Every time it is sort_buffer_size

too small, the state variable Created_tmp_files

will increase.

mysql> SHOW GLOBAL STATUS LIKE 'Created_tmp_files';
+-------------------+-------+
| Variable_name     | Value |
+-------------------+-------+
| Created_tmp_files | 663   |
+-------------------+-------+
1 row in set (0.01 sec)

mysql> 

      

More information Using filesort

can be found in Baron Schwartz's post on the MySQL Performance Blog . An in-depth discussion of "ORDER BY" can be found in Sergey Petrunias' blog post .



I wrote a small program ( mysql-sorttest ) to specifically test MySQL sorting performance.

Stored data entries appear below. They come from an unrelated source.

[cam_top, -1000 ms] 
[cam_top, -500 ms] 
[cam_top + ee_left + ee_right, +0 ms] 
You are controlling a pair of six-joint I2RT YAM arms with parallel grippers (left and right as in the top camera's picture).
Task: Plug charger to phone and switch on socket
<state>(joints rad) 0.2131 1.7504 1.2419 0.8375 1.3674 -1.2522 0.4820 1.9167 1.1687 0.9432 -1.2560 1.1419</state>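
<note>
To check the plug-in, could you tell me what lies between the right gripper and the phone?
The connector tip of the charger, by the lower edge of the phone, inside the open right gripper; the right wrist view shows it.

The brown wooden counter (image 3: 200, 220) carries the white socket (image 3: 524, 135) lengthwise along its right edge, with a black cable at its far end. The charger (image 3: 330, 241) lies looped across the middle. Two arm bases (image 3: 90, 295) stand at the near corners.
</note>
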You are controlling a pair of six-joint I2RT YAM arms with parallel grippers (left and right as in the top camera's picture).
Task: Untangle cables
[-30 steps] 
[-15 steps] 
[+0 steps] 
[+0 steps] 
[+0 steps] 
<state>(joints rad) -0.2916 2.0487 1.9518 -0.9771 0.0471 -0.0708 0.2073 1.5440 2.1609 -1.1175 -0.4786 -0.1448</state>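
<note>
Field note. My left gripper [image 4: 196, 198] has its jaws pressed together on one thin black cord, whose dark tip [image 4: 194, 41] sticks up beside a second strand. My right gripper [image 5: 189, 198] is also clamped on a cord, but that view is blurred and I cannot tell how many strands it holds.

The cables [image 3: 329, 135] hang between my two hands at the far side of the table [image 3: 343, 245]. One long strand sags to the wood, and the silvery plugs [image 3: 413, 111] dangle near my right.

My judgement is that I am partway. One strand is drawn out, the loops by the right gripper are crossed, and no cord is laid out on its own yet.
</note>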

In the default configuration (1000 lines), the data fits into memory ( Created_tmp_files

does not grow after the test), so queries are executed quickly:

$ ./sort -dsn="root:root@tcp(x.x.x.x:3306)/sorttest" prepare
2014/08/24 12:22:03 Start number of rows: 0
2014/08/24 12:22:06 End number of rows: 1000
$ ./sort -dsn="root:root@tcp(x.x.x.x:3306)/sorttest" run
2014/08/24 12:22:10 Sleep 10s
2014/08/24 12:22:10 Start oneRun
2014/08/24 12:22:20 Done 3000 requests
2014/08/24 12:22:20 Total requests: 300.00/s
$

      

For 5000 lines, the data does not fit into memory, and the speed drops significantly:

$ ./sort -dsn="root:root@tcp(x.x.x.x:3306)/sorttest" -table_size=5000 prepare
2014/08/24 12:22:53 Start number of rows: 1000
2014/08/24 12:23:08 End number of rows: 5000
$ ./sort -dsn="root:root@tcp(x.x.x.x:3306)/sorttest" run
2014/08/24 12:23:15 Sleep 10s
2014/08/24 12:23:15 Start oneRun
2014/08/24 12:23:25 Done 91 requests
2014/08/24 12:23:25 Total requests: 9.10/s
$

      

Commentary on ORDER BY RAND()

: As pointed out in numerous places , it is useful to avoid this type of query because it forces MySQL to randomly generate each row and then sort. This is CPU intensive, and with enough threads, it will eventually consume the entire CPU (or perhaps hit some other limits in mysqld).